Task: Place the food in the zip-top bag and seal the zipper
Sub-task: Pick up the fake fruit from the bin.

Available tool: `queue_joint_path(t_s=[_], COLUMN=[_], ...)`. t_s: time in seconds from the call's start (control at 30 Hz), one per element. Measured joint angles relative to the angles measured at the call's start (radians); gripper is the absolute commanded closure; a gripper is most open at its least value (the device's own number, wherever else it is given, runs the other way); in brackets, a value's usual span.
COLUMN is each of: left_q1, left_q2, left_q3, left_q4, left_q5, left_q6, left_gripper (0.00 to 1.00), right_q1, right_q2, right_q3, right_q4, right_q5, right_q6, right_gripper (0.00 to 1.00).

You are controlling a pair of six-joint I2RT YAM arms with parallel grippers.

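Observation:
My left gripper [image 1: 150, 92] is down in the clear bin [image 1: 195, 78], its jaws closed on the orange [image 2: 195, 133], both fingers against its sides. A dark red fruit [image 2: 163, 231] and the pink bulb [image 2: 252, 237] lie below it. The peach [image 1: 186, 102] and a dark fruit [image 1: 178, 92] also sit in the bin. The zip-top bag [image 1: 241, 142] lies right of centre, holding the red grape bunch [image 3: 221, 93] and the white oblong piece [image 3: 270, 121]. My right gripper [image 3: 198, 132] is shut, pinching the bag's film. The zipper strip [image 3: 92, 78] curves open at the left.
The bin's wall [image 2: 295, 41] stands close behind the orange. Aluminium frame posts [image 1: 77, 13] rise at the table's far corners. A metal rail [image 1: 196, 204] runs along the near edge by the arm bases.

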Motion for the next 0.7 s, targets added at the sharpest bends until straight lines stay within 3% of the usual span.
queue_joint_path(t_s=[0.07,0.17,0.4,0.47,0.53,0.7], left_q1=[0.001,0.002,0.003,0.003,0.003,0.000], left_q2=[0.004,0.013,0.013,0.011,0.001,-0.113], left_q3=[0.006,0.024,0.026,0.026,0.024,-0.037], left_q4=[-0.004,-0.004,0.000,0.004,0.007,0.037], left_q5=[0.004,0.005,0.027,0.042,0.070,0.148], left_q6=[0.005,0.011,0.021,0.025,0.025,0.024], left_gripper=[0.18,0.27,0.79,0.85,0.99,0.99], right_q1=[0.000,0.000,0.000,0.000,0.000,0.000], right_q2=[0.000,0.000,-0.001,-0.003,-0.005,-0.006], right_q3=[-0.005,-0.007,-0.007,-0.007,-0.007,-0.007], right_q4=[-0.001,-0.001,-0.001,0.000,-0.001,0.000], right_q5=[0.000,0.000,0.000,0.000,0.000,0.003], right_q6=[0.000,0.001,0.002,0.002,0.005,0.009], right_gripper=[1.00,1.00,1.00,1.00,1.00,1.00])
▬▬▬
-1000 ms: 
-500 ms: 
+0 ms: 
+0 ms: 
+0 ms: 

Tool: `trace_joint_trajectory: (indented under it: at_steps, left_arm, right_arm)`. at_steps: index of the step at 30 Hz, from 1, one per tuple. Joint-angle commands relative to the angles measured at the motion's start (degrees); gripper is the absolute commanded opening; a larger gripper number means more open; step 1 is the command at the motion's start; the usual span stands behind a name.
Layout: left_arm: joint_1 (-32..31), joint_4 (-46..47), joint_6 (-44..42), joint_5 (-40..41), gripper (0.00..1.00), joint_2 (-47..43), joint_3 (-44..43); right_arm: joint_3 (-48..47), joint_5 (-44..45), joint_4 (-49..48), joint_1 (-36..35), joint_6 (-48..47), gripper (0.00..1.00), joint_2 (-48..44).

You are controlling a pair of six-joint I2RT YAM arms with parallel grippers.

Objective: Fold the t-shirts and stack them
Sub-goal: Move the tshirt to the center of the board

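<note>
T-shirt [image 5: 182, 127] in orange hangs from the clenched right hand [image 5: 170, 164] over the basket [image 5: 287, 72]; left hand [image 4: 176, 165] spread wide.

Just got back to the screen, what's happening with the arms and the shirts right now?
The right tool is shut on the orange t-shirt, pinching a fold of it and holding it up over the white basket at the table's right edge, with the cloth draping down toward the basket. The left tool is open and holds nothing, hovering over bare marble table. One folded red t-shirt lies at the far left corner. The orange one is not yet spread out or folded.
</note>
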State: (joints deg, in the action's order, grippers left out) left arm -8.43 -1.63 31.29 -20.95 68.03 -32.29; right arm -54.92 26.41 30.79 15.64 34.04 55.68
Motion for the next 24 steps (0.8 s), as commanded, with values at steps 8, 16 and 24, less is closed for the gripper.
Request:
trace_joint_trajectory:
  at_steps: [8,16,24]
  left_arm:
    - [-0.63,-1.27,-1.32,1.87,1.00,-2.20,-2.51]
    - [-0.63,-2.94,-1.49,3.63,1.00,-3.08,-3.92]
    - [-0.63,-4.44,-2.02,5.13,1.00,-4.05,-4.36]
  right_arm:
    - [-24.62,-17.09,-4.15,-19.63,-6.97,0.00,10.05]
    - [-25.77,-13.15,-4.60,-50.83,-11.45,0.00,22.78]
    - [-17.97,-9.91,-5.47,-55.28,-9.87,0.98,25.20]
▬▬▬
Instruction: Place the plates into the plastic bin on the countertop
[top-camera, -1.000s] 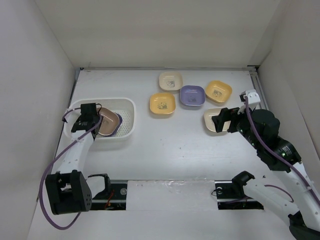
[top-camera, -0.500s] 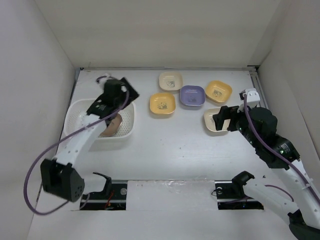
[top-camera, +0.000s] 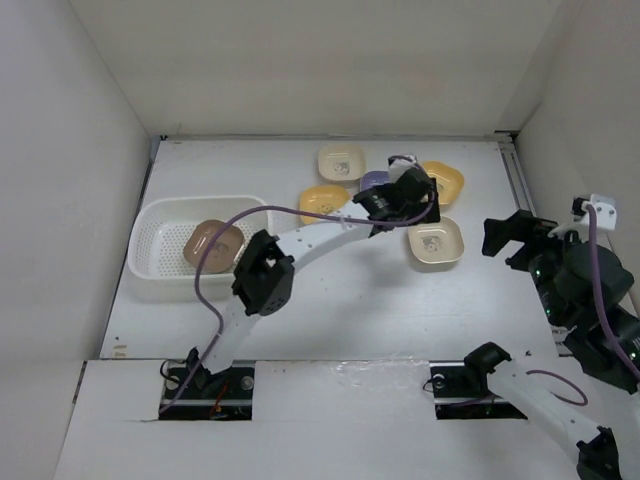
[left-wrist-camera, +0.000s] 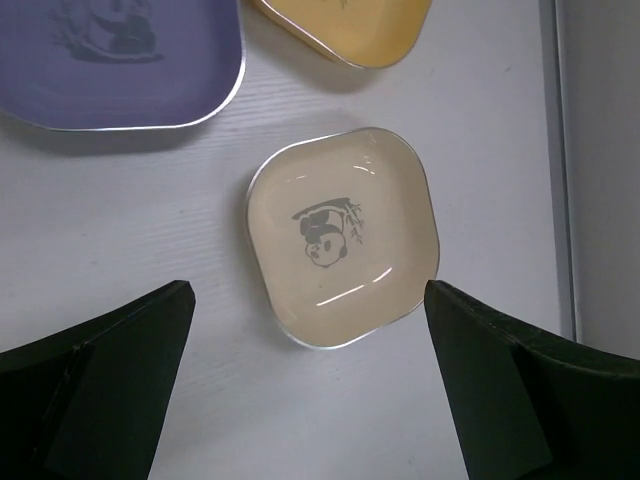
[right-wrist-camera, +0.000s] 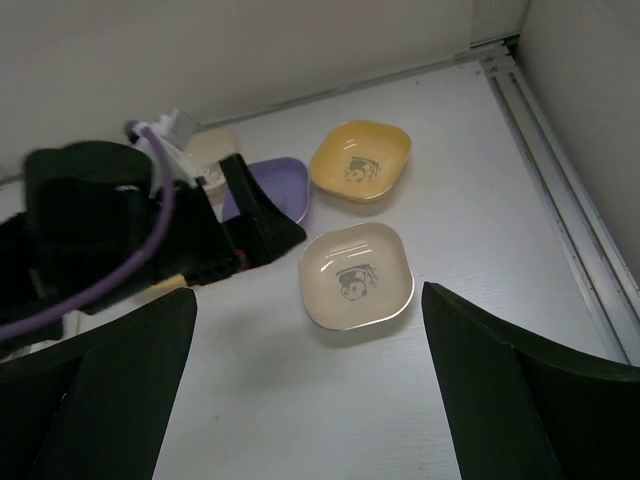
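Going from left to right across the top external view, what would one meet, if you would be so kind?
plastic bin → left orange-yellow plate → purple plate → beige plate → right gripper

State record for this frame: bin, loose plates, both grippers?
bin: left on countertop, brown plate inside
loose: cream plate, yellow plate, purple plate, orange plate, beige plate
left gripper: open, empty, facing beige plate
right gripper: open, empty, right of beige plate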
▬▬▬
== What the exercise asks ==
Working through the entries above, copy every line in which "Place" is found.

== Solution ==
Task: Place the food in the zip-top bag and seal the zipper
Instruction: Place the plates into the plastic bin on the countertop

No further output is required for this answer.